- [GOAL OF THE EXERCISE]:
Would you repeat all the lines below, exactly as they stand?

====================

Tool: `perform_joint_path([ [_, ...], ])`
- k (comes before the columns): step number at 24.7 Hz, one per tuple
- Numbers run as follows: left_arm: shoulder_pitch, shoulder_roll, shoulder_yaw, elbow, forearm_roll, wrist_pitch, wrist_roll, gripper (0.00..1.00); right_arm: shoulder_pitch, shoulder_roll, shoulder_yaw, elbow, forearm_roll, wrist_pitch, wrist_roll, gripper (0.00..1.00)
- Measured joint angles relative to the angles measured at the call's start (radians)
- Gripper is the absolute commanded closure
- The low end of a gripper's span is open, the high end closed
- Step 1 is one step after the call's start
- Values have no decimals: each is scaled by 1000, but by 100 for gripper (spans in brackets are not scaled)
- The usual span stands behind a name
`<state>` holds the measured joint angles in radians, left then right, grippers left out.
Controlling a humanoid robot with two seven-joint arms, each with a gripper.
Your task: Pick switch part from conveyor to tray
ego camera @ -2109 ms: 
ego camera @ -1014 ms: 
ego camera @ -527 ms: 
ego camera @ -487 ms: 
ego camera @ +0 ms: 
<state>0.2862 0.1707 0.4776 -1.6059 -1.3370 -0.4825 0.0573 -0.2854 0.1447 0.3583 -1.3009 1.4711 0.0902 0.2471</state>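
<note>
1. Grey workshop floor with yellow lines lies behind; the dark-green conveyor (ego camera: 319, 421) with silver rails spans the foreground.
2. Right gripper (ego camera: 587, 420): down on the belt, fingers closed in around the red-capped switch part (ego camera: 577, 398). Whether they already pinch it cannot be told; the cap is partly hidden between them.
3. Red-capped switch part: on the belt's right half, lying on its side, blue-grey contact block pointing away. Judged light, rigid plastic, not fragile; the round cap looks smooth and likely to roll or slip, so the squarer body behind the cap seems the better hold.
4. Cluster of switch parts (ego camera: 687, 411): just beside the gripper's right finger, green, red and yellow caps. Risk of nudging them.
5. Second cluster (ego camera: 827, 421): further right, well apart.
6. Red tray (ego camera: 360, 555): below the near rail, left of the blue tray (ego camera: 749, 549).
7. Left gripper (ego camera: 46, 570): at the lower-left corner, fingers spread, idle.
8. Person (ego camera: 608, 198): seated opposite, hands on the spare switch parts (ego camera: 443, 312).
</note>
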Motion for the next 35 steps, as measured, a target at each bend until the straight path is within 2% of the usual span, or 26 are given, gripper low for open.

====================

- [RESULT]:
Tool: `perform_joint_path([ [_, ...], ])`
- k (comes before the columns): step number at 24.7 Hz, one per tuple
- Numbers run as follows: left_arm: shoulder_pitch, shoulder_roll, shoulder_yaw, elbow, forearm_roll, wrist_pitch, wrist_roll, gripper (0.00..1.00); right_arm: shoulder_pitch, shoulder_roll, shoulder_yaw, elbow, forearm_roll, wrist_pitch, wrist_roll, gripper (0.00..1.00)
- Measured joint angles relative to the angles measured at the call's start (radians)
- Gripper is the absolute commanded closure
- The low end of a gripper's span is open, the high end closed
- Step 1 is one step after the call's start
- Values have no decimals: each is scaled by 1000, but by 100 for gripper (spans in brackets are not scaled)
- The usual span stands behind a name
`<state>` holds the measured joint angles in radians, left then right, grippers left out.
Controlling a humanoid robot with two seven-joint arms, each with a gripper.
Your task: Pick switch part from conveyor to tray
ego camera @ -2109 ms: 
ego camera @ -1014 ms: 
ego camera @ -527 ms: 
ego camera @ -487 ms: 
ego camera @ +0 ms: 
<state>0.2862 0.1707 0.4776 -1.6059 -1.3370 -0.4825 0.0573 -0.2854 0.1447 0.3583 -1.3009 1.4711 0.0902 0.2471</state>
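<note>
1. Grey workshop floor with yellow lines lies behind; the dark-green conveyor (ego camera: 319, 421) with silver rails spans the foreground.
2. Right gripper (ego camera: 587, 420): down on the belt, fingers closed in around the red-capped switch part (ego camera: 577, 398). Whether they already pinch it cannot be told; the cap is partly hidden between them.
3. Red-capped switch part: on the belt's right half, lying on its side, blue-grey contact block pointing away. Judged light, rigid plastic, not fragile; the round cap looks smooth and likely to roll or slip, so the squarer body behind the cap seems the better hold.
4. Cluster of switch parts (ego camera: 687, 411): just beside the gripper's right finger, green, red and yellow caps. Risk of nudging them.
5. Second cluster (ego camera: 827, 421): further right, well apart.
6. Red tray (ego camera: 360, 555): below the near rail, left of the blue tray (ego camera: 749, 549).
7. Left gripper (ego camera: 46, 570): at the lower-left corner, fingers spread, idle.
8. Person (ego camera: 608, 198): seated opposite, hands on the spare switch parts (ego camera: 443, 312).
</note>
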Motion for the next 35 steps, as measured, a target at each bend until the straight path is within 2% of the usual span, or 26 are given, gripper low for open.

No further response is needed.